Son más de 30 años los que Aurora Zúñiga ha dedicado al estudio de los trajes típicos de los 18 municipios de Querétaro, y asegura que todavía falta mucho trabajo para garantizar que las nuevas generaciones conozcan las prendas originarias de sus pueblos, que las porten con el debido orgullo y aprendan a producirlas para que no se pierda la tradición.

Con la finalidad de difundir cuáles son las prendas y accesorios reales de cada municipio, Aurora Zúñiga y Dolores Zúñiga crearon un cartel con las vestimentas típicas de todo Querétaro, en donde destaca el traje de lujo de Tolimán, declarado en 2014: Traje Representativo del Estado de Querétaro, en el ámbito de Patrimonio Cultural Tangible del Estado de Querétaro.

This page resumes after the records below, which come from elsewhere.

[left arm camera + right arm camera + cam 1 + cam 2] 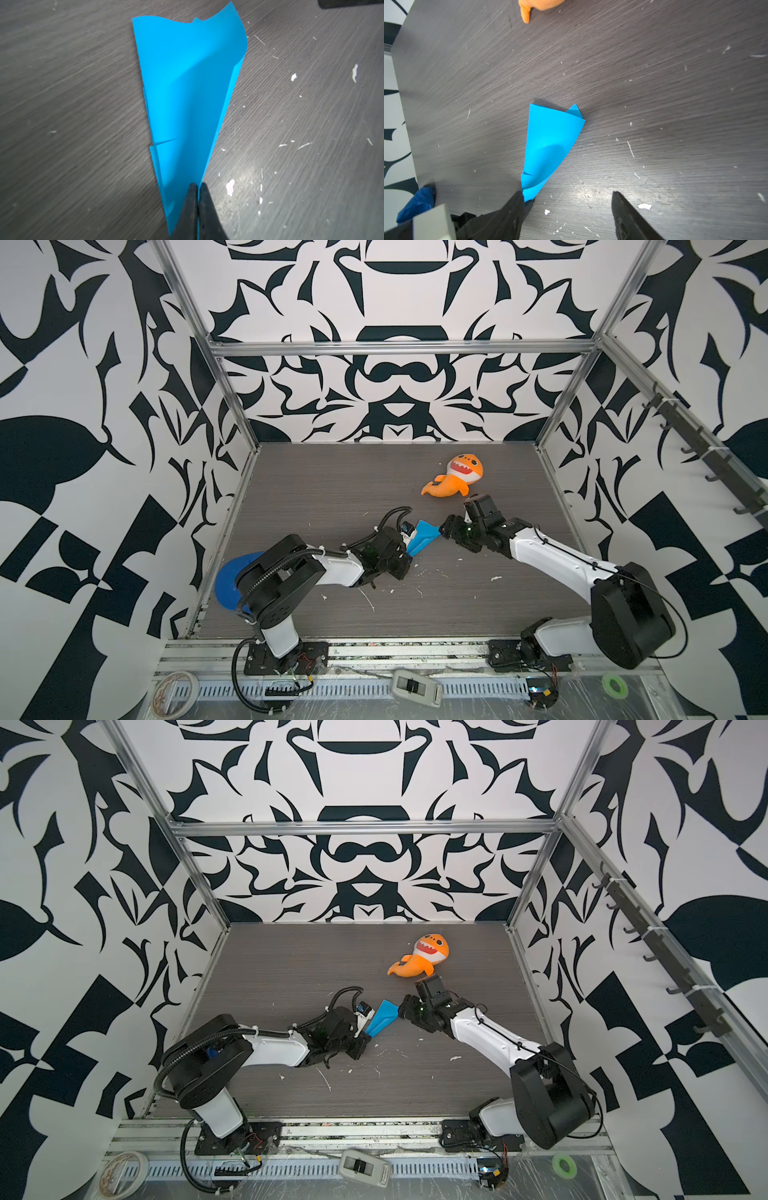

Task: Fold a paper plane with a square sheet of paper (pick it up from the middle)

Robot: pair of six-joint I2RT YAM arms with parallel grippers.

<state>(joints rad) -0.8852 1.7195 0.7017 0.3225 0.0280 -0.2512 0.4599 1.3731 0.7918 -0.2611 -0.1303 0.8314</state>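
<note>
The square sheet of paper is bright blue and folded into a narrow pointed dart, the shape of the paper plane. It lies mid-table. Its top flap bulges upward and layered folds show at its wide end. My left gripper is shut on the narrow tip, with paper pinched between its black fingers. My right gripper is open beside the wide end, above the table, with nothing between its fingers.
An orange shark plush lies behind the right gripper. A dark blue disc sits partly under the left arm. White scraps dot the dark wood table. Tape rolls lie on the front ledge.
</note>
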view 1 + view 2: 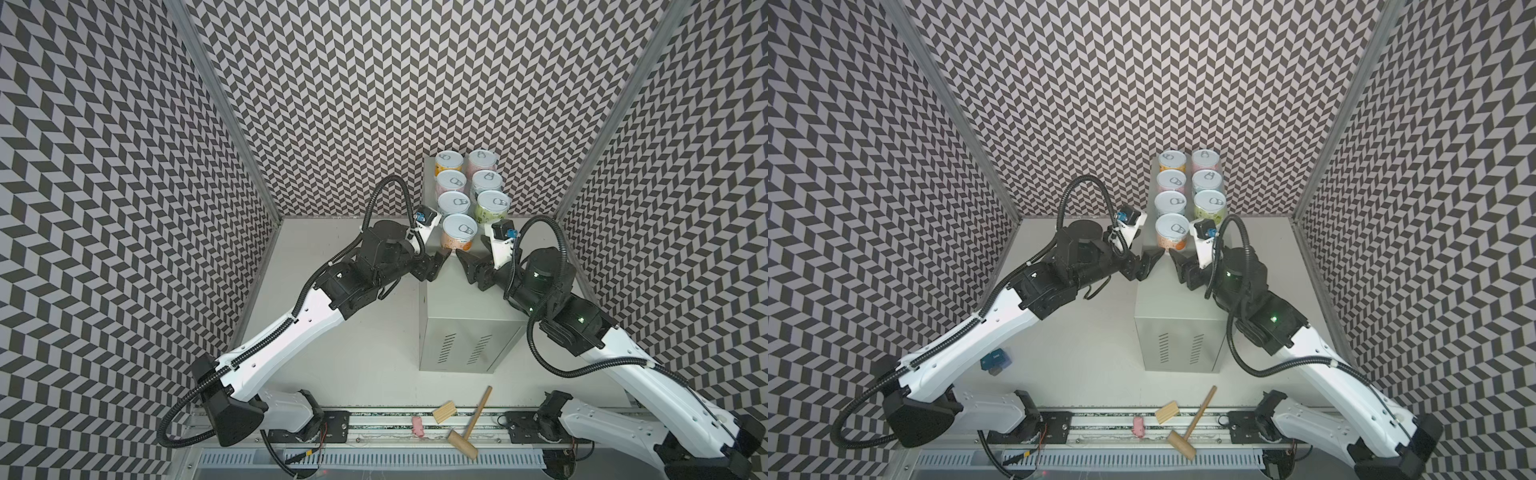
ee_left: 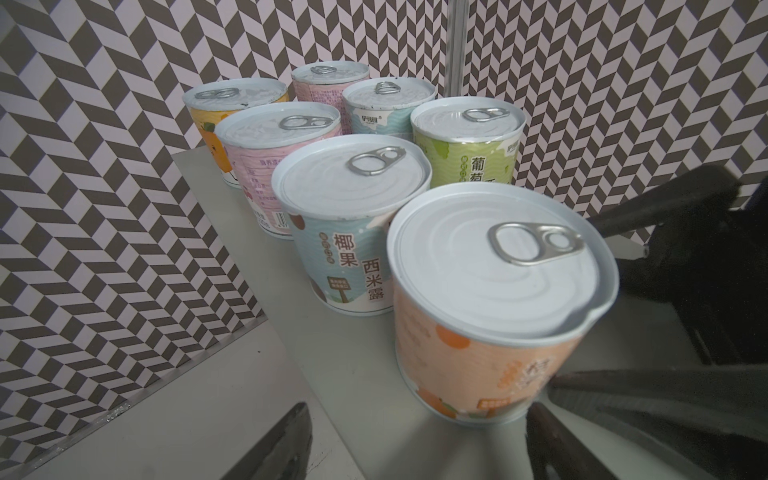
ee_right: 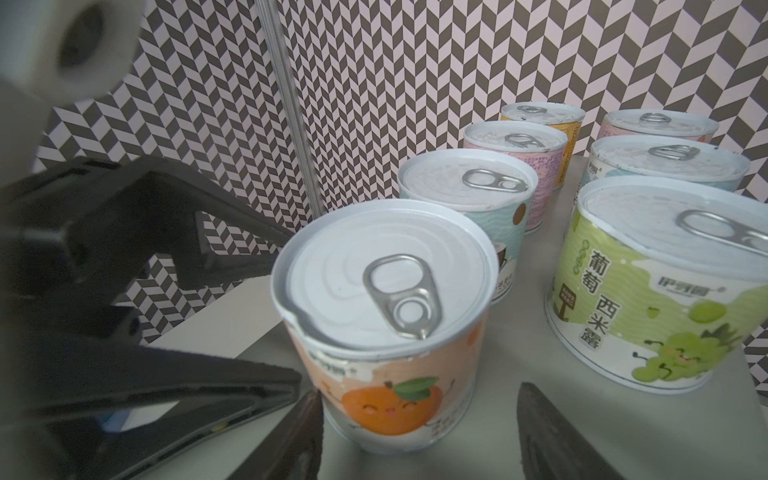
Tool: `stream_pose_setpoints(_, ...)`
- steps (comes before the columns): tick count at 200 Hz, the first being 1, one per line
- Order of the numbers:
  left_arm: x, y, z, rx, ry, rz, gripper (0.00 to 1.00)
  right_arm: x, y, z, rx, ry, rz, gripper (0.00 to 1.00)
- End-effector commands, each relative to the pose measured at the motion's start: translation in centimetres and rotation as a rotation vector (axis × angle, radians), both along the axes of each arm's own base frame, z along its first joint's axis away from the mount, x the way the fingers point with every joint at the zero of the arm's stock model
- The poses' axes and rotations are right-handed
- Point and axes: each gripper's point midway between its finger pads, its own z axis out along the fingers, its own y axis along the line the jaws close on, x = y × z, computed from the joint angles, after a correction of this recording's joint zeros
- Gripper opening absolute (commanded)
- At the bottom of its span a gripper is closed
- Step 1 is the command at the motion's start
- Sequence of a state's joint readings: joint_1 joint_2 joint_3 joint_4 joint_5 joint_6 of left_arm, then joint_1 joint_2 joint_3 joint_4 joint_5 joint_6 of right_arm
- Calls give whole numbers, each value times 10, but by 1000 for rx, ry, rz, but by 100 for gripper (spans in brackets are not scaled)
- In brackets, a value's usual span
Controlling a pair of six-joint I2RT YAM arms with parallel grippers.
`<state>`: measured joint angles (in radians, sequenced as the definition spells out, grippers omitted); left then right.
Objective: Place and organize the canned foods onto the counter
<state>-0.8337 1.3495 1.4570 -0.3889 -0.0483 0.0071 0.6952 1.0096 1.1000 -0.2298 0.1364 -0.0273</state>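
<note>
Seven cans (image 1: 454, 203), two pink (image 1: 451, 181), two light blue (image 1: 486, 181), one yellow (image 1: 449, 160), one green (image 1: 493, 203), one orange (image 1: 459, 230), one grey worktop (image 1: 457, 299), one mallet (image 1: 469, 428), one wooden block (image 1: 444, 412).

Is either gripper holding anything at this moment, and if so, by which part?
Nothing is held. The left gripper and right gripper both stand open close to the orange-label can, which stands on the counter.

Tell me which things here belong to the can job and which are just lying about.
Job: seven cans, counter.
Lying about: mallet, wood block, pink piece, blue object.
</note>
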Motion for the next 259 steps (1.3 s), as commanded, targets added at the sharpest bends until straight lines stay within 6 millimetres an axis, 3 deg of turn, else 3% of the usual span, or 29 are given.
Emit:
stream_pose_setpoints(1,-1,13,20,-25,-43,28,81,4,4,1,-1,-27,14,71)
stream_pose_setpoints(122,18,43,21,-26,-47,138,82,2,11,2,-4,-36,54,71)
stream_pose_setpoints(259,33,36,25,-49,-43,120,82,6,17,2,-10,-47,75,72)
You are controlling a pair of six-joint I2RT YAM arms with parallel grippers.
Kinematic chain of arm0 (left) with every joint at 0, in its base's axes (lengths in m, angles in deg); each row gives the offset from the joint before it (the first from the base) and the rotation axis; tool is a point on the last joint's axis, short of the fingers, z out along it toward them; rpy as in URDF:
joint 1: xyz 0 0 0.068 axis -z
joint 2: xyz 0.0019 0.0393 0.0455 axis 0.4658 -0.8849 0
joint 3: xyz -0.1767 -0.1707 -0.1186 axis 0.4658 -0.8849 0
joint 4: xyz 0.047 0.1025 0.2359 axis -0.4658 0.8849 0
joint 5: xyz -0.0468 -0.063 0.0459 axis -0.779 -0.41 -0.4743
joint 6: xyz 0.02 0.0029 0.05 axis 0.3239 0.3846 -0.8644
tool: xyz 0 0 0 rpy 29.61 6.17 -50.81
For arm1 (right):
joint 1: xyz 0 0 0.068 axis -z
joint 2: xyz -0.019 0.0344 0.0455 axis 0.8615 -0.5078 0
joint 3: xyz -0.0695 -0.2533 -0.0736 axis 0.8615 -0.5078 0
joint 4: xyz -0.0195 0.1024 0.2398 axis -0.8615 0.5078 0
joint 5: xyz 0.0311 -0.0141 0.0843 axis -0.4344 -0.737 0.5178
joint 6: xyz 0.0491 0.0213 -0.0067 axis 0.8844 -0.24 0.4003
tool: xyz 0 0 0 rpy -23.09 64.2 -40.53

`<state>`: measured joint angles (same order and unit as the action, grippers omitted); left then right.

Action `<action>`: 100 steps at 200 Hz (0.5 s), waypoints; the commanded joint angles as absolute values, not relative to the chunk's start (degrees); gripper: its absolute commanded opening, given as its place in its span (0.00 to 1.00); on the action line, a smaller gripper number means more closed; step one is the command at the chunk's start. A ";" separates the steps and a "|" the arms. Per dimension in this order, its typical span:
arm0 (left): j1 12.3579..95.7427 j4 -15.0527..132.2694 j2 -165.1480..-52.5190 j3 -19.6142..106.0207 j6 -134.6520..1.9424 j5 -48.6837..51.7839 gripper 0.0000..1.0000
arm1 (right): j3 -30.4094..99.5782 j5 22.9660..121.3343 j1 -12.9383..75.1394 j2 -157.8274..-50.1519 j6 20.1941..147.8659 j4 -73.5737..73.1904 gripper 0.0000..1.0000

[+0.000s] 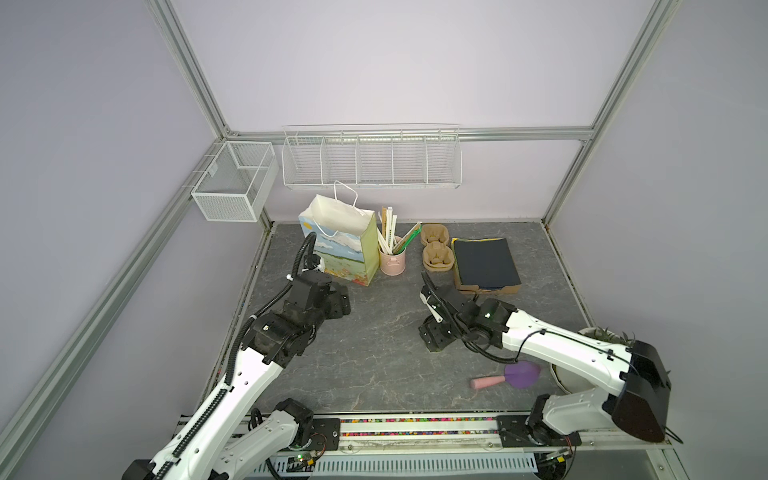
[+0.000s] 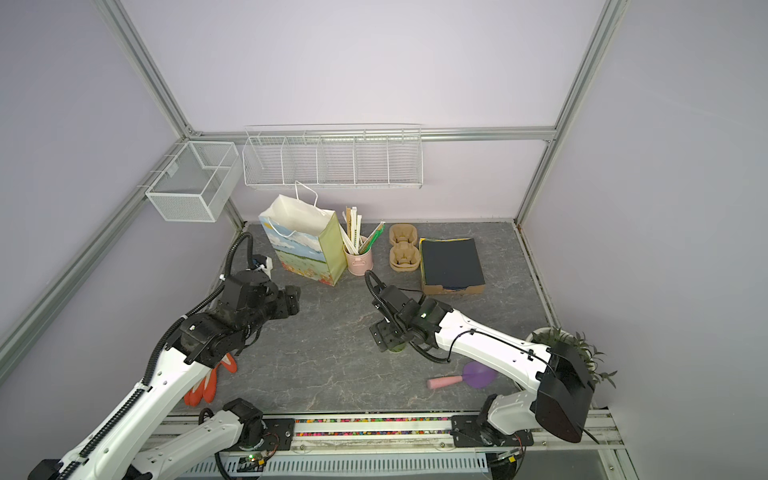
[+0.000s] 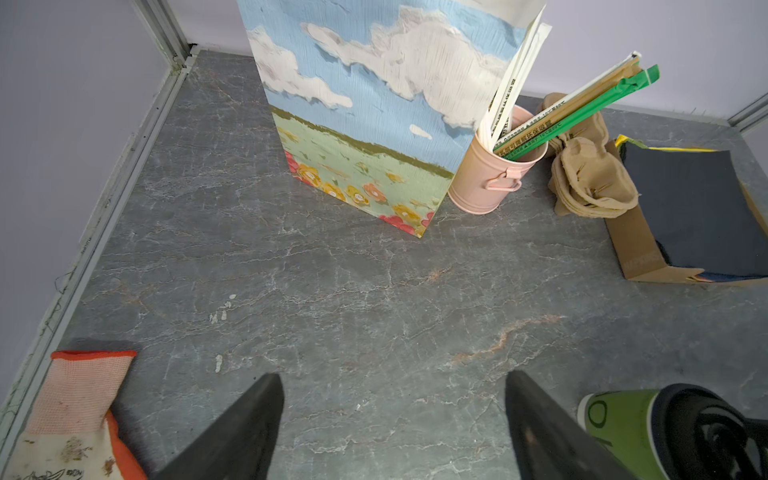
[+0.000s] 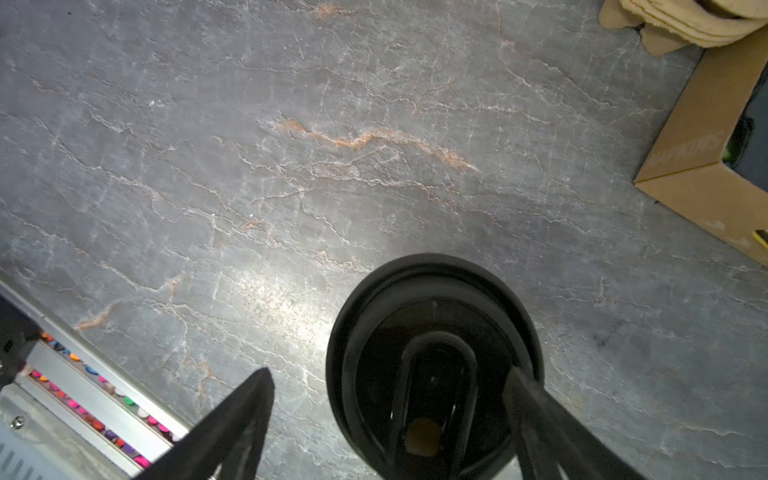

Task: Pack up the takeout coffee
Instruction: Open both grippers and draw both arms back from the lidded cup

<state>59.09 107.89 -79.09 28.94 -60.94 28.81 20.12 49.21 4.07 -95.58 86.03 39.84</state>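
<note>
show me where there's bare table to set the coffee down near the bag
Widest bare patch: mid-table, bordered by the paper bag and pink bucket behind, left gripper and right gripper at the sides. Crowded: back row from bucket through cup carriers to the cardboard box.

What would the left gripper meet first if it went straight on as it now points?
Likely the bare tabletop just ahead of the left gripper; beyond that, the paper bag, though depth is unclear.
</note>
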 commanded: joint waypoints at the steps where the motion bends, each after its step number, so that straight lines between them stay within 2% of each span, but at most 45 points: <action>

“El proyecto lo que busca es difundir los trajes y mostrar la evolución que hemos tenido, porque tanto el hombre como la mujer ha cambiado su forma de vestir, a veces porque ya no encuentran los elementos que se deben de utilizar; y por ejemplo, el hombre fue el primero que perdió su identidad en su vestimenta, ¿por qué?, porque era el primero que salía de su comunidad, salían e iban adoptando cosas que veían. En el caso de Amealco se puede ver que no se ha perdido su vestimenta pero ha cambiado, es el único municipio donde siguen con su traje tradicional”, explicó Aurora Zúñiga.

En casas de cultura y bibliotecas de toda la entidad queretana se tendrá en exhibición el cartel que incluye fotografías de los 40 trajes originarios de los 18 municipios, con una breve explicación de los materiales y tipos de bordado.

Un traje de lujo digno de admirar. En 1880 comenzó a utilizarse el traje de lujo de Tolimán, municipio otomí, y quedó en desuso en 1968, explicó el antropólogo Miguel Ángel Medellín, coordinador de Cultura de Tolimán.

La vestimenta de gala de la mujer otomí incluye: quechquemitl y faja de seda hechos en telar de cintura, rebozo y enagua de lana, hechos también en telar de cintura, camisa con adornos de randa y nagua con adornos de labor.

El valor del traje completo, hoy en día, es de 10 mil pesos o más. “El traje de lujo de Tolimán es en verdad un traje de lujo, no lo podía portar cualquier persona y hoy también tiene un costo alto”, expresó el antropólogo.

Para la vestimenta del hombre, Aurora Zúñiga mencionó que tomaron como referencia una foto del libro Memoria de Luz de Guadalupe Zárate Miguel; es un retrato de 1892, en donde se ve a una pareja de otomíes vestidos de gala.

La historiadora Zarate escribió en su libro: “La pretensión oficial de homogenizar a la población mexicana, como parte de la ‘modernidad’, se topaba con la férrea resistencia de las culturas indígenas. Los otomíes queretanos conservaban sus usos y costumbres”.

Actualmente son pocas las personas que usan el traje otomí de gala y el vestido de diario; el de gala se sigue utilizando para eventos de carácter religioso, por ejemplo, lo portan las peregrinas que van Tepeyac.

“El traje de gala ahora se utiliza en danzas patronales y grupos de educación indígena que tienen coros comunitarios que interpretan el Himno Nacional, es decir que sí hay utilidad del traje, y sí hay más conciencia de usar y promover el traje de Tolimán a partir de la declaratoria, aunque todavía falta mucho por trabajar; y todavía se está produciendo, hay señoras que lo siguen elaborando, también hay jóvenes produciendo, pero no de la forma original, en eso tenemos que trabajar, como dice la maestra Aurora, para que no se pierda la tradición”, agregó el antropólogo y coordinador de Cultura de Tolimán.

La declaratoria del Traje Representativo del Estado de Querétaro, ha permitido difundir las vestimentas originarias de la entidad, pero no a gran escala, destacó Zúñiga y comentó que también es importante trabajar para preservar la producción original de las prendas.

“Necesitamos dar a conocer nuestros trajes tradicionales de Querétaro que no son muy conocidos y que en la mayoría están en desuso, yo creo que esto puede acarrear muchas cosas buenas, algo de lo que estamos tratando de concretar es un financiamiento para hacer un taller para las mujeres de Tolimán, para que hagan el quechquemitl con el jaspeado que es, la gente ya sabe hacer la prenda, nada más lo que falta es que les enseñen el tejido original porque ya lo perdieron completamente, y el beneficio no solo es para ellas es para nuestro patrimonio”, agregó Zúñiga.